Myths About the Eyes

Blog by Ivan J. Srut, O.D.
Chief of Optometry for St. Hope Foundation

I’m sure many of you have heard these myths about the eyes, so here’s the real truth about them!

Myth: Eating carrots can improve your vision

Fact: Although carrots are high in Vitamin A, a nutrient which is essential for good vision, there are other foods which also provide Vitamin A. If you have enough Vitamin A in your diet the carrots will not improve your vision. Milk, cheese, egg yolk, liver, asparagus, apricots and nectarines are all examples of other foods with Vitamin A.

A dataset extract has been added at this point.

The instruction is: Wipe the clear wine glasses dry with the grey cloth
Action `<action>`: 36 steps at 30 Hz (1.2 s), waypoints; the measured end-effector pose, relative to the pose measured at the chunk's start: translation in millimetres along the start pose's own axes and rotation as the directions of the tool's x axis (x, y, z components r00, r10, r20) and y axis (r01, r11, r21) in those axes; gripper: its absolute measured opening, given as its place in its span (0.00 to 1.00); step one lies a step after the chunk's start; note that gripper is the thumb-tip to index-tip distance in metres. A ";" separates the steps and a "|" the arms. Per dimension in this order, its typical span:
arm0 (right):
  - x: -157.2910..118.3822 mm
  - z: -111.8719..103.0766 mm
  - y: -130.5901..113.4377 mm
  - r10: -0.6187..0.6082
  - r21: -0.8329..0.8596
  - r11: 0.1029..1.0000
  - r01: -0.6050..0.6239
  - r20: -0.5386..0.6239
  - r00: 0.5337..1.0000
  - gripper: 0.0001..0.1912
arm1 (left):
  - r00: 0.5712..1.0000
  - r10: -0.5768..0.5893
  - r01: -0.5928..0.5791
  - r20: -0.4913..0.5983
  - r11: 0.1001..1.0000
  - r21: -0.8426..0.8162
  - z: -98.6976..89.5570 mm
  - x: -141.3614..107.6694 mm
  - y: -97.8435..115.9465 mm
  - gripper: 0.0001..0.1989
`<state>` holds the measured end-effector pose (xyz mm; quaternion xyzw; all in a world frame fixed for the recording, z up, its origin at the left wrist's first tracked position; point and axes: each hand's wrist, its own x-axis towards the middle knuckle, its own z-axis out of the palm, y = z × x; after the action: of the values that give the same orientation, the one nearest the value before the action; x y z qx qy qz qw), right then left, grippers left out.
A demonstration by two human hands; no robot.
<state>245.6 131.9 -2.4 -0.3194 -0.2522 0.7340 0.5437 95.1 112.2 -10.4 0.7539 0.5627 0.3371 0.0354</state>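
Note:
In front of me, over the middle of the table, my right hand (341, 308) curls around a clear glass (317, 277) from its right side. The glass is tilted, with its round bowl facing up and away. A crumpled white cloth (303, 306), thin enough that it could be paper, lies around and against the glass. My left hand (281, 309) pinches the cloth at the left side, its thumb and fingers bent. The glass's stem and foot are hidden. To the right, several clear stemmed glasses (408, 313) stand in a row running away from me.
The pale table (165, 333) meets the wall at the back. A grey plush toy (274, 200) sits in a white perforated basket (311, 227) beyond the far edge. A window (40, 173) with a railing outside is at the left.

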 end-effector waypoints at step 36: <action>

Myth: Sitting too close to the TV is bad for the eyes

Fact: Even though parents have been saying this since the invention of the TV, there is no evidence that shows this to be true. Kids may do this because they are more engaged in the program they are watching, or they could actually be near-sighted. Best to make sure that they have an eye exam to check, but it won’t damage their eyes!

Myth: Only boys can be color-blind

Fact: Although it is less common, girls can also be color-blind. About 1% of girls, and 8% of boys have some form of color blindness.

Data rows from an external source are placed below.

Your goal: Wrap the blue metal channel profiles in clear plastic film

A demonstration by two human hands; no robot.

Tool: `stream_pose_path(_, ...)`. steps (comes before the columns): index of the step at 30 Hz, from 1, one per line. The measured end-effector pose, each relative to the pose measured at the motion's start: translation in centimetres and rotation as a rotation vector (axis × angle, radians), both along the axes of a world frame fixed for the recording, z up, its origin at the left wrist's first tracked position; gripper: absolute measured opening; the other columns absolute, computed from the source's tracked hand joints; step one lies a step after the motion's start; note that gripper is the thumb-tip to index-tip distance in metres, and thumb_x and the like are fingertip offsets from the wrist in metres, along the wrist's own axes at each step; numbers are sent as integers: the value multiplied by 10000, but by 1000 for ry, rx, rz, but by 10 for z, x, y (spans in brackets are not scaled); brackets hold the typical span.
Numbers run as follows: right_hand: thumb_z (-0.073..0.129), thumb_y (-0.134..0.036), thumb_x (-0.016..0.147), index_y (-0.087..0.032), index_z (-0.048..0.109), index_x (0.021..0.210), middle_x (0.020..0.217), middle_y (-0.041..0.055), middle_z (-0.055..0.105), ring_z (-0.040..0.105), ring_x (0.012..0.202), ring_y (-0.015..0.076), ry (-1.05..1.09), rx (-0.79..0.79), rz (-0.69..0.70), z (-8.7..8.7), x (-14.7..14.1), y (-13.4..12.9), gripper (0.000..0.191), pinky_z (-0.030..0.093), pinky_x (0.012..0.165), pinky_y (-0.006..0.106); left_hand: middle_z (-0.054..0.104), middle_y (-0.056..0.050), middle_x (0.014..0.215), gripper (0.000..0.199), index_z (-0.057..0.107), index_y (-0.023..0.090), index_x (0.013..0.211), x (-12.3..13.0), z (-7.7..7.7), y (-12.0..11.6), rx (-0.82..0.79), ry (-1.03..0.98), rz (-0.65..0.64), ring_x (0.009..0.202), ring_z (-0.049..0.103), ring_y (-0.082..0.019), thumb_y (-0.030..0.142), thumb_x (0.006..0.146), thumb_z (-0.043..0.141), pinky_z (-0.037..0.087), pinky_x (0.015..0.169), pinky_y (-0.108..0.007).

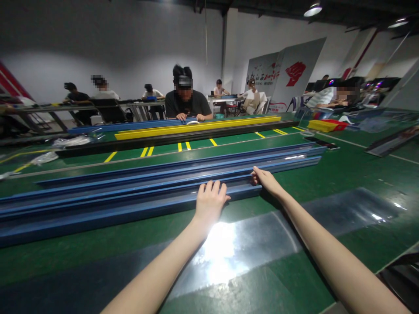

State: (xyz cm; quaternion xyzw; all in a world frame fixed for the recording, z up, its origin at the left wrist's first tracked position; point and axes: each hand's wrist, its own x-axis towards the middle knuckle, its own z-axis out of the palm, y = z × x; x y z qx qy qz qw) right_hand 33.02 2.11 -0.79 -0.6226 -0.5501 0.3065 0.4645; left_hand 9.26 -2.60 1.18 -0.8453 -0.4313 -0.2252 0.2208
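Long blue channel-shaped strips lie side by side across the green table. My left hand (pixel 213 199) lies over the nearest blue channel (pixel 137 206) close to its right end, with its fingers curled over the wall and into the groove. At that channel's end is my right hand (pixel 264 179), its fingers closed in a pinch; what is between the fingertips is hidden. A second blue channel (pixel 288 162) runs just behind. In front of the channels, a clear plastic sheet (pixel 262 235) lies flat under my forearms and reflects the ceiling light.
A yellow strip (pixel 203 127) and a black strip (pixel 157 141) lie farther back. Across the table sits a co-worker (pixel 188 98) with both hands at another blue strip. At right are a phone (pixel 327 145), a yellow tray (pixel 322 126) and more clear sheets. Plastic wrapping (pixel 70 140) lies left.
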Motion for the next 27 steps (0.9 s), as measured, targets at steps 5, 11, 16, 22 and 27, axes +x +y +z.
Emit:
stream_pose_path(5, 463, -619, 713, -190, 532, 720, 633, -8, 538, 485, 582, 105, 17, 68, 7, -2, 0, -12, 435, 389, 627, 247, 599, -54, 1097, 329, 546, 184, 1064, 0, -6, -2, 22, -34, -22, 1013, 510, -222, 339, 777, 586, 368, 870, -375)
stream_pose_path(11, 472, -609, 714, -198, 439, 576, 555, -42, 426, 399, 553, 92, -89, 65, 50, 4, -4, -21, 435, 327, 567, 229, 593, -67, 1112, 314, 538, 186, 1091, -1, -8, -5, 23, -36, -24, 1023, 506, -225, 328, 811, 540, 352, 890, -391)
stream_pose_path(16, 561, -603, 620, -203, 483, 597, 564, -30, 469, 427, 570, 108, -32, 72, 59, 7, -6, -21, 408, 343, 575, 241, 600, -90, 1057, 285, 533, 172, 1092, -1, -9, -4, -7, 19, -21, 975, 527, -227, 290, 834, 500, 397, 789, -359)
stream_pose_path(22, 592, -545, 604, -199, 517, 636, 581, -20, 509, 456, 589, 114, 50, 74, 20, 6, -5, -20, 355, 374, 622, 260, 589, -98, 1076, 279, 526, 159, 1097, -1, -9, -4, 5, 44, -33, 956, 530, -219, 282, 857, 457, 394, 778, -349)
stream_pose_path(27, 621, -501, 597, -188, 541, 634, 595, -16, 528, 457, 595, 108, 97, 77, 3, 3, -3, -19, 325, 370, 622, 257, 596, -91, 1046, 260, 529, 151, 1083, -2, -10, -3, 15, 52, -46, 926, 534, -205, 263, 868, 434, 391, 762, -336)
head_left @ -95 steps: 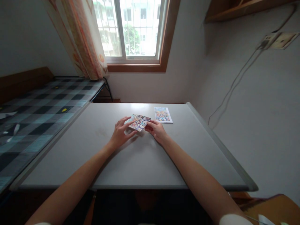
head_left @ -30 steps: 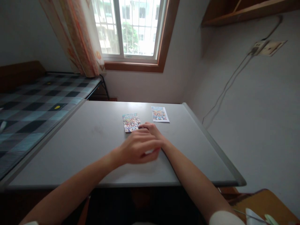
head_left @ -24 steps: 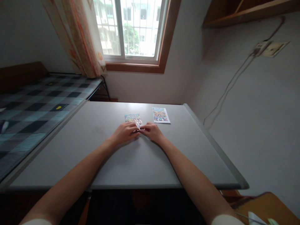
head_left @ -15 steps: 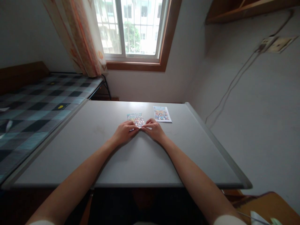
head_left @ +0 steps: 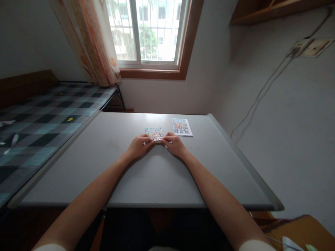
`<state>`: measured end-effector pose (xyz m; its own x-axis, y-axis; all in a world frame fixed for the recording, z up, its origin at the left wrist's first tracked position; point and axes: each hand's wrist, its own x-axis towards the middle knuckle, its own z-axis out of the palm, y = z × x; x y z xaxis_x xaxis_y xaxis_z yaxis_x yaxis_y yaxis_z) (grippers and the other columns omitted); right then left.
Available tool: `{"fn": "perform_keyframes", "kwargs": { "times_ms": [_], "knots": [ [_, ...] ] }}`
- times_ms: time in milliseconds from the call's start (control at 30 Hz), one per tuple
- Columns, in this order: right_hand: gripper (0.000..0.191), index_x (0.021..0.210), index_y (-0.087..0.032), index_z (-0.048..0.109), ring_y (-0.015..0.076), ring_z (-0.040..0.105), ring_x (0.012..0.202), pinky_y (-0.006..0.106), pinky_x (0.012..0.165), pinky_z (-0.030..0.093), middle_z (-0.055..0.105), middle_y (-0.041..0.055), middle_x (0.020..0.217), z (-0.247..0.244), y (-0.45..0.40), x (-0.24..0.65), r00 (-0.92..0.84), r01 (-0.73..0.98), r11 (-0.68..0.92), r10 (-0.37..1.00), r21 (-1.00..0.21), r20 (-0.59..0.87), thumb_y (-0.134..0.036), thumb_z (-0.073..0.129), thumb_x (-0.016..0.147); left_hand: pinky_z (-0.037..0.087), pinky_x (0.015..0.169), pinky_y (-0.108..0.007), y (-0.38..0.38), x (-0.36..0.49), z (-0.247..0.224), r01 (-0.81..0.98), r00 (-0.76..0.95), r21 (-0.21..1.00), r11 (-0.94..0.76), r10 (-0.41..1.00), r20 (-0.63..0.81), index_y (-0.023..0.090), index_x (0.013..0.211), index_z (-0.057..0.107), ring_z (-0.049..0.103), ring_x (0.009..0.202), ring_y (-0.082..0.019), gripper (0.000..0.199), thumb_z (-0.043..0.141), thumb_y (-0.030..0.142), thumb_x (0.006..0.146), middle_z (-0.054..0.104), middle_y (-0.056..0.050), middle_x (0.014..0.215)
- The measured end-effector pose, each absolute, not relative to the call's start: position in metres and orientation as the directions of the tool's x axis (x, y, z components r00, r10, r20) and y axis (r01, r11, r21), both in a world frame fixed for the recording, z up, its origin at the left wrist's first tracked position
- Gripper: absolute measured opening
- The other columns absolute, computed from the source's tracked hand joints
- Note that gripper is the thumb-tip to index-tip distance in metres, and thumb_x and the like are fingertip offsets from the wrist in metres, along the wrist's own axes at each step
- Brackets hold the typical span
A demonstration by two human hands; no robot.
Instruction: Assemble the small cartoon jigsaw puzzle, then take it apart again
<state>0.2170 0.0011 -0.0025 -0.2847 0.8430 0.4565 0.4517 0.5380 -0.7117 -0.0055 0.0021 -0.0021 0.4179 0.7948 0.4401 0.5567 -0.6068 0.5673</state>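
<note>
A small multicoloured sheet [head_left: 154,133], covered in many tiny shapes, is at the middle of the pale table; I cannot tell whether it is a puzzle or stickers. My left hand [head_left: 141,143] pinches its near left corner between thumb and fingers. On the near right corner, my right hand [head_left: 174,142] has a similar pinch. A pale strip shows along the near edge between my fingertips. Beyond my right hand lies a white-bordered picture card [head_left: 181,127] with a blue and orange cartoon print, untouched.
The grey-white table [head_left: 157,177] has a raised rim on its right side. A bed with a checked cover [head_left: 86,104] adjoins it on the left. Behind stand a wall and a barred window [head_left: 157,35]. Cables [head_left: 261,92] hang down the right wall.
The patterned sheet has turned from skewed to nearly square with me and shifted slightly right. My fingertips, close together before, are now farther apart along its near edge. The picture card stays put.
</note>
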Motion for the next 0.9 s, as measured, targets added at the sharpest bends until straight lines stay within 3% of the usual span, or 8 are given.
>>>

Myth: If you cross your eyes they will stay that way

Fact: The eye muscles allow you to move your eyes in various directions that will not result in them staying in that position. Crossed eyes can actually result from eye disease, uncorrected vision, or nerve and muscle damage.

Myth: Reading in dim light is harmful to your eyes

Fact: It does not actually harm the eyes to read in dim light, but good lighting will make it easier to see what you are reading, and it will keep your eyes from getting tired more quickly.

Myth: Two blue-eyed parents can’t produce a brown-eyed child

Fact: Although it is very rare, it actually can happen! Also, two brown-eyed parents can have a child with blue eyes, which is also uncommon.


Myth: Wearing glasses too much will make the eyes “dependent” on them

Fact: Near-sightedness, far-sightedness, and astigmatism tend to change as kids get older, and it is likely due to genetics. Whether the glasses are worn earlier, later, more or less, the eyes do not get worse from wearing glasses.

Myth: Not everyone gets cataracts

Fact: If you live long enough, and hopefully you will, you will absolutely develop cataracts. They may not be bad enough to have surgery, or to keep you from continuing to do things that require adequate vision, but you will get them.

Myth: Cataracts can only be removed if they are “ripe”

Fact: A cataract can actually be removed at any time that it compromises your vision! If you are having trouble reading or seeing street signs with your best glasses, it may be time to consider surgery.

Myth: The eye is full size at birth

Fact: The eye is actually NOT full size at birth, but does continue to grow during childhood, and may account for some of the changes in a child’s glasses prescription.

Myth: Looking directly at the sun can improve your eyesight or your health

Fact: Staring at the sun, even for short periods of time, can cause permanent eye(retinal) damage or even blindness without the proper eye protection. Regular sunglasses and homemade filters are not safe for sun gazing. Special filters are required.

Myth: Eyes can be transplanted

Fact: Due to the complexity of the eye, it is not possible to transplant the whole organ. The eye is connected to the brain by the optic nerve, which has more than one million nerve fibers. Once the nerves are cut they cannot be reconnected. At this time only the cornea, the transparent front part of the eye, can be transplanted.